Sebagian dari respon gletser adalah karena perubahan tingkat pembekuan, ketinggian dimana suhu bulanan rata-rata adalah 0°C. “Tingkat pembekuan saat ini bervariasi antara ketinggian 3200 m di bulan Januari dan 5500 m pada bulan Agustus. Berdasarkan pengukuran sejarah suhu dan proyeksi pemanasan tahun 2100, ketinggian ini dapat meningkat 800-1200m,” kata Immerzeel. “Tingkat peningkatan seperti ini tidak hanya mengurangi akumulasi salju di atas gletser, tetapi juga akan mengekspos lebih dari 90% wilayah gletser untuk mencair di bulan-bulan hangat.”

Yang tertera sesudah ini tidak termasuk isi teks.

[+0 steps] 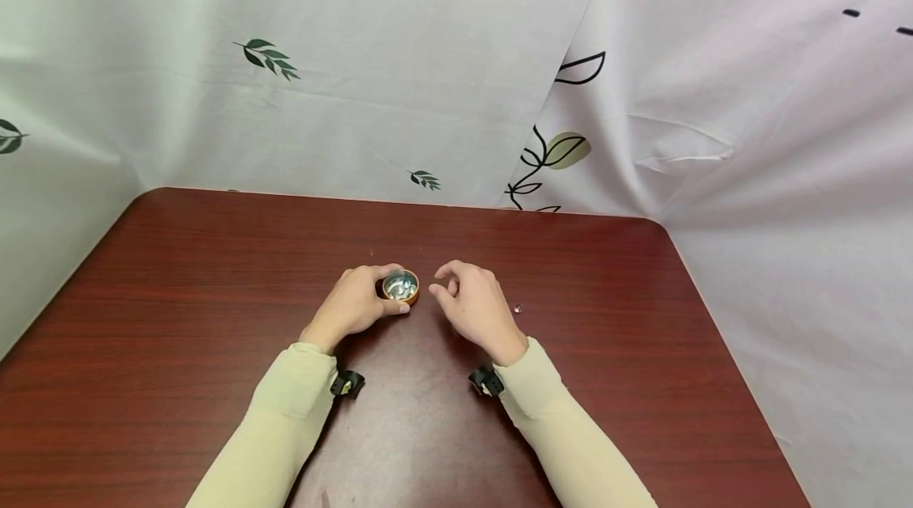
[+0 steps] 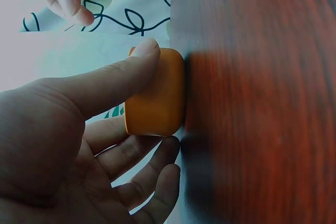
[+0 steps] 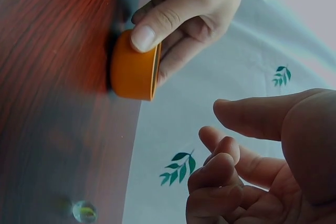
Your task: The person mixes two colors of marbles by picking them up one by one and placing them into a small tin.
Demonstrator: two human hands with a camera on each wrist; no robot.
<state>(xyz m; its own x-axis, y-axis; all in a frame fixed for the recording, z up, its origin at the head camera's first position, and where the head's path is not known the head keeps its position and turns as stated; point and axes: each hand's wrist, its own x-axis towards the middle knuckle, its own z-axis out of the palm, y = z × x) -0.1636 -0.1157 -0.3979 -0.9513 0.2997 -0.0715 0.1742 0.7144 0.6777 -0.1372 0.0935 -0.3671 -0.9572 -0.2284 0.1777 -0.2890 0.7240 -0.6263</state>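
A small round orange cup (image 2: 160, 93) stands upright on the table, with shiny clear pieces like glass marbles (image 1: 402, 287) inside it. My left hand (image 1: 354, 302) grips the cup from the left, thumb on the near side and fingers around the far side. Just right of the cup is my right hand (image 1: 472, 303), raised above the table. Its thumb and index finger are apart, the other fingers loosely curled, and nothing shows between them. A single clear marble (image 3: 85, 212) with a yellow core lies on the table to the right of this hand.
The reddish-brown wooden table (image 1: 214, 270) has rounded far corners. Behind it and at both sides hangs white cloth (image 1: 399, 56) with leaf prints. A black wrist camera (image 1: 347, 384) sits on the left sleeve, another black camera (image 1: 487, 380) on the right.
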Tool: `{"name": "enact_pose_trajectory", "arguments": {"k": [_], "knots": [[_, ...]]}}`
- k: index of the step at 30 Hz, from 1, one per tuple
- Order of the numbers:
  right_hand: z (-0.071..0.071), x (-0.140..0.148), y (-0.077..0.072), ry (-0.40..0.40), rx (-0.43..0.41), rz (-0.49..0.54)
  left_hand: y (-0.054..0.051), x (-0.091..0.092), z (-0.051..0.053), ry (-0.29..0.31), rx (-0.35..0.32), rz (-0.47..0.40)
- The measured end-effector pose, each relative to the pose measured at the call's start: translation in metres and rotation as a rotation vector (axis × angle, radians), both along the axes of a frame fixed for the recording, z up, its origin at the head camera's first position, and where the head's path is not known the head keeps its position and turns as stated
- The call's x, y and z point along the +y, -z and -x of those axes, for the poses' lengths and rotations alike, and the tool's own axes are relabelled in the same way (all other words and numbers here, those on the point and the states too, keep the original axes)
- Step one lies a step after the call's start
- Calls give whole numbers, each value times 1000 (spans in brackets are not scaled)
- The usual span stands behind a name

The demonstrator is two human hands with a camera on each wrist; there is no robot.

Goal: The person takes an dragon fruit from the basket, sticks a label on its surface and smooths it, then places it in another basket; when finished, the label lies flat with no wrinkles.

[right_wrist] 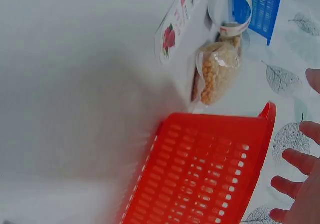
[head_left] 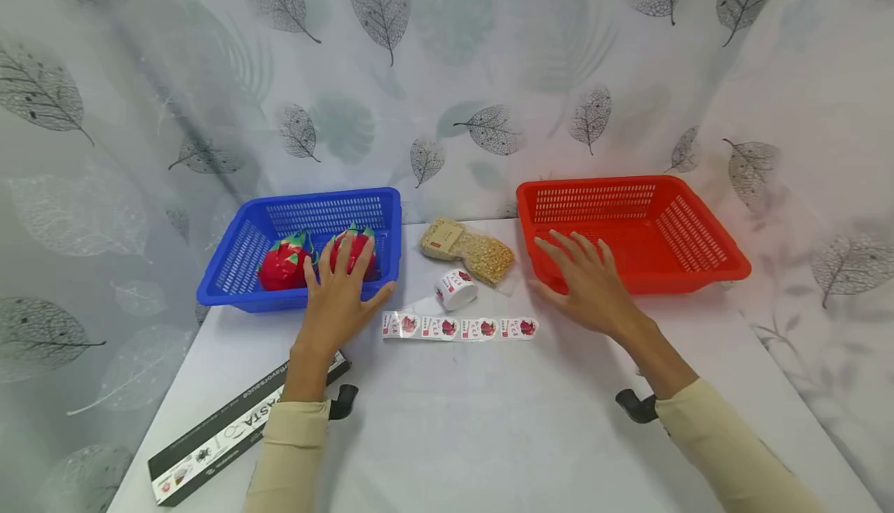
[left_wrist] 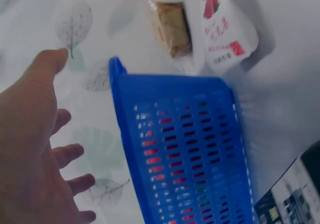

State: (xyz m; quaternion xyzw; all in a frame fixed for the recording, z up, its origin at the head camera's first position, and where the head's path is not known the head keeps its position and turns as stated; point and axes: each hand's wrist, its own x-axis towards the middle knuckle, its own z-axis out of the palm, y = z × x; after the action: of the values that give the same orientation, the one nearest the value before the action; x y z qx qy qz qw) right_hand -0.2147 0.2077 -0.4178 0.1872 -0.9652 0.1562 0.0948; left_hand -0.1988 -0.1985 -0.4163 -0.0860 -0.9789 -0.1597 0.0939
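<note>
Two red dragon fruits with green tips, one on the left (head_left: 282, 263) and one on the right (head_left: 365, 258), lie in a blue plastic basket (head_left: 240, 253). My left hand (head_left: 335, 299) is spread above the front of that basket, fingers apart and holding nothing. Over the left front corner of a red plastic basket (head_left: 698, 233) my right hand (head_left: 587, 284) hovers with its fingers spread, holding nothing. In the left wrist view the left hand (left_wrist: 30, 149) appears beside the blue basket's wall (left_wrist: 185, 144). The right wrist view shows the right hand (right_wrist: 305, 179) next to the red basket (right_wrist: 200, 169).
Between the baskets lie a clear bag of yellow grains (head_left: 489, 257) and a beige pack (head_left: 441, 239). In front of them is a roll of labels (head_left: 456, 289), with a strip of fruit labels (head_left: 461, 328) stretched out. A long pasta box (head_left: 230, 435) lies at the front left.
</note>
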Motion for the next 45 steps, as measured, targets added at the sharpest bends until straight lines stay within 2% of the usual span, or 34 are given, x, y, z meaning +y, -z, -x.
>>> {"name": "enact_pose_trajectory", "arguments": {"k": [7, 12, 16, 20, 25, 32, 38, 45], "knots": [[5, -29, 1, -19, -20, 29, -23, -34, 12, -24, -49, -136], [11, -65, 1, -52, -46, 45, -35, -48, 26, -35, -116, -121], [19, -98, 2, -94, -62, 46, -40, -52, 39, -29, -164, -82], [30, -129, 4, -129, -83, 51, -41, -52, 49, -19, -193, -63], [42, -158, 8, -161, -101, 71, -41, -50, 53, -10, -215, -68], [51, -195, 14, -165, -115, 16, -33, -52, 61, -20, -255, -110], [55, -217, 27, -145, -150, 33, -24, -51, 73, -4, -282, -89], [58, -227, 31, -128, -200, 59, -21, -48, 88, 17, -319, -26]]}}
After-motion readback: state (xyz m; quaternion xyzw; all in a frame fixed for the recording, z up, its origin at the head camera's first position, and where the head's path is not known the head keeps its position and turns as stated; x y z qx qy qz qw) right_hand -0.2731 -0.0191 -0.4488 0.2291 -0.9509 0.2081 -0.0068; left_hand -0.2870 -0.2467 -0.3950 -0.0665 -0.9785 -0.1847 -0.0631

Bagaimanapun, para peneliti mengingatkan bahwa hasil penelitian ini harus dilihat sebagai pendekatan pertama mengenai bagaimana gletser Himalaya akan bereaksi terhadap peningkatan suhu di kawasan itu. Patrick Wagnon, ahli gletser di Institut de Recherche pour le Developpement di Grenoble, Perancis, mengatakan : “Perkiraan kami perlu dipertimbangkan dengan hati-hati, karena masih ada ketidakpastian yang cukup besar.” Sebagai contoh, model yang kami gunakan menyederhanakan gerakan gletser, yang berdampak terhadap bagaimana gletser menanggapi kenaikan suhu dan curah hujan.

Namun, para peneliti menekankan bahwa “sinyal perubahan gletser di masa depan wilayah ini jelas dan meyakinkan”.

Referensi :

J. M. Shea, W. W. Immerzeel, P. Wagnon, C. Vincent, and S. Bajracharya. Modelling glacier change in the Everest region, Nepal Himalaya. The Cryosphere, 2015 DOI: 10.5194/tc-9-1105-2015.